What is "SQL Injection"?

Question

Can anyone tell me, what is sql injection?

What Harm it may cause?

How should I avoid it?

Answer 1

SQL Injection
http://www.imperva.com/application_defense_center/glossary/sql_injection.html

SQL injection is a technique used to take advantage of non-validated input vulnerabilities to pass SQL commands through a Web application for execution by a backend database. Attackers take advantage of the fact that programmers often chain together SQL commands with user-provided parameters, and can therefore embed SQL commands inside these parameters. The result is that the attacker can execute arbitrary SQL queries and/or commands on the backend database server through the Web application.

Answer 2

Learn SQL Injection in detail and ways to protect it:
http://www.hackingloops.com/2014/09/sql-injection-injection-attacks-owasp-1.html

Answer 3

Normal Command to check whether a valid user name is present is the database is

select count(*) from logintable where username='testUser ' and password='testPass';

If there is any record in the database which contains username as testUser and password as testPass. If u input those in the textbox (of website or something) the count will return as 1...If count is 1 then username exists.

SQL Injection
--------------------------
if u enter username = testUser';--

Then command becomes

select count(*) from logintable where username='testUser'; --' and password='UserInputPass';

here the -- denotes comment in sql...so the part where the password is checked is commented..So it'll check only whether that username is present in the database or not and not the right password.
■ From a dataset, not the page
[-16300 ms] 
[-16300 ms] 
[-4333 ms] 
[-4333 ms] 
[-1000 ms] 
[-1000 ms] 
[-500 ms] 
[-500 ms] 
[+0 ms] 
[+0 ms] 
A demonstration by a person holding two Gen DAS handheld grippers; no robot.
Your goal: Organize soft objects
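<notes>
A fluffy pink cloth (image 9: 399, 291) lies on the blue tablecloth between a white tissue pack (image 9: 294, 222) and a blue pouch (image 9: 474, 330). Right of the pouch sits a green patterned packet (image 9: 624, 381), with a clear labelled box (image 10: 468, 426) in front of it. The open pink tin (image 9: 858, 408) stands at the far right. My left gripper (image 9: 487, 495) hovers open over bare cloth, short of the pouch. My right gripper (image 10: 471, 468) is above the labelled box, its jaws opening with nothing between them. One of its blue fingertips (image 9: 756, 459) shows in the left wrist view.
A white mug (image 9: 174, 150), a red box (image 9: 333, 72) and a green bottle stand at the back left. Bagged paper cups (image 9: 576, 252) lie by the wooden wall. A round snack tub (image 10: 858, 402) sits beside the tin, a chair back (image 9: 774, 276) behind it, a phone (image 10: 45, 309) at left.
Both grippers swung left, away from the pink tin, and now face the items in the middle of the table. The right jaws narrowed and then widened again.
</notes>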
Thus by injecting sql commands in the text box we can bypass login

NOTE: we can even drop the login table in the database by writing username = drop table logintable';--


Prevention
---------------
Using validation...in the username field only accept alphabets(or numbers as required) and remove all the special characters

Answer 4

I would write an SQL database personally, but I could be wrong.

Answer 5

Whats SQL Injection?

* SQL Injection is one of the many web attack mechanisms used by hackers to steal data from organizations.
* It is perhaps one of the most common application layer attack techniques used today.
* It is the type of attack that takes advantage of improper coding of your web applications that allows hacker to inject SQL commands into say a login form to allow them to gain access to the data held within your database.

* In essence, SQL Injection arises because the fields available for user input allow SQL statements to pass through and query the database directly.

Its Effect:
Web applications allow legitimate website visitors to submit and retrieve data to/from a database over the Internet using their preferred web browser. Databases are central to modern websites – they store data needed for websites to deliver specific content to visitors and render information to customers, suppliers, employees and a host of stakeholders. User credentials, financial and payment information, company statistics may all be resident within a database and accessed by legitimate users through off-the-shelf and custom web applications. Web applications and databases allow you to regularly run your business.

SQL Injection is the hacking technique which attempts to pass SQL commands (statements) through a web application for execution by the backend database. If not sanitized properly, web applications may result in SQL Injection attacks that allow hackers to view information from the database and/or even wipe it out.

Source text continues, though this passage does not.